Technical Skillset highly preferred:
- Experience with monitoring, alerting and enterprise tools such as: Dynatrace, Splunk, Data Dog, ServiceNow, MS Powershell etc.
- Event Management and Integrations (Tools like CA Service Operation Insight and Service Now, leveraging REST)
- Understanding of standard protocols/technologies such as Linux, DNS/WINS, TCP/IP, FTP, SSH, RDP, Active Directory, HTTP/S, IIS, JBoss, F5, etc.
- Experience creating dashboards and relevant visualizations.
- Strong team and collaboration skills
- Strong troubleshooting skills and experience developing/architecting enterprise applications
- Demonstrated experience influencing and selling new ideas or mindsets to peers, leadership and senior leadership.
- Proficient with Dynatrace, including:
- Building custom measures
- Building Business Transactions
- Creating incident rules avoiding false positives
- Building dashboards to show application health/KPI
- Use Dynatrace to triage a performance problem in any environment
- Proficient with Splunk
- Understand query, search and Alerts
- Build dashboards which will be packaged into Splunk applications
- Analysis: Identify and understand issues, problems and opportunities; compare data from different sources to draw conclusions.

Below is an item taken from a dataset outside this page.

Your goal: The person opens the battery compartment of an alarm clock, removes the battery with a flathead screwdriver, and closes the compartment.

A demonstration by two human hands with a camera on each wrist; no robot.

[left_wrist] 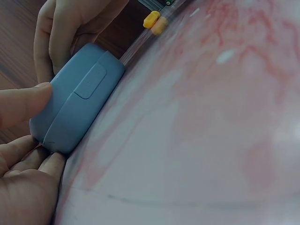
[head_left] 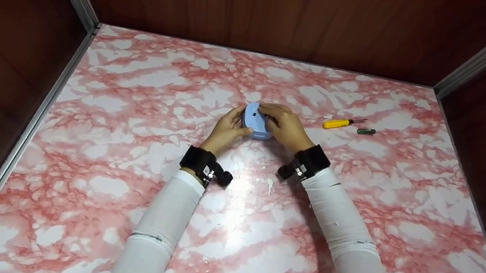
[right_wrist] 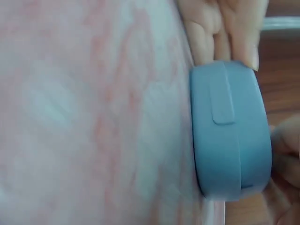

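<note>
A light blue oval case (head_left: 254, 122) with a small dark spot on top sits on the marbled table. A seam and a raised latch-like tab show on its side (left_wrist: 89, 84) in the left wrist view. My left hand (head_left: 227, 128) grips its left end, thumb on the top edge and fingers low along the side. From the right, my right hand (head_left: 286, 123) bends its fingers over the top and right part of the case; in the right wrist view its fingers (right_wrist: 285, 164) are at the top face. I cannot tell whether those fingertips also pinch something small.
A screwdriver with a yellow handle (head_left: 336, 124) lies to the right of the hands. Close to it is a short dark green handle-like piece (head_left: 365, 131). Dark wooden panels (head_left: 253, 18) with metal edging wall the table at the back and both sides.
</note>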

- Communication: Clearly convey information and ideas through a variety of media to individuals or groups in a manner that engages the audience and helps them understand and retain the message.
- Exercising Judgment and Decision Making: Use effective approaches for choosing a course of action or developing appropriate solutions; recommend or take action that is consistent with available facts, constraints and probable consequences.
- Technical and Professional Knowledge: Demonstrate a satisfactory level of technical and professional skill or knowledge in position-related areas; remains current with developments and trends in areas of expertise.
- Building Effective Relationships: Develop and use collaborative relationships to facilitate the accomplishment of work goals.
- Client Focus: Make internal and external clients and their needs a primary focus of actions; develop and sustain productive client relationships.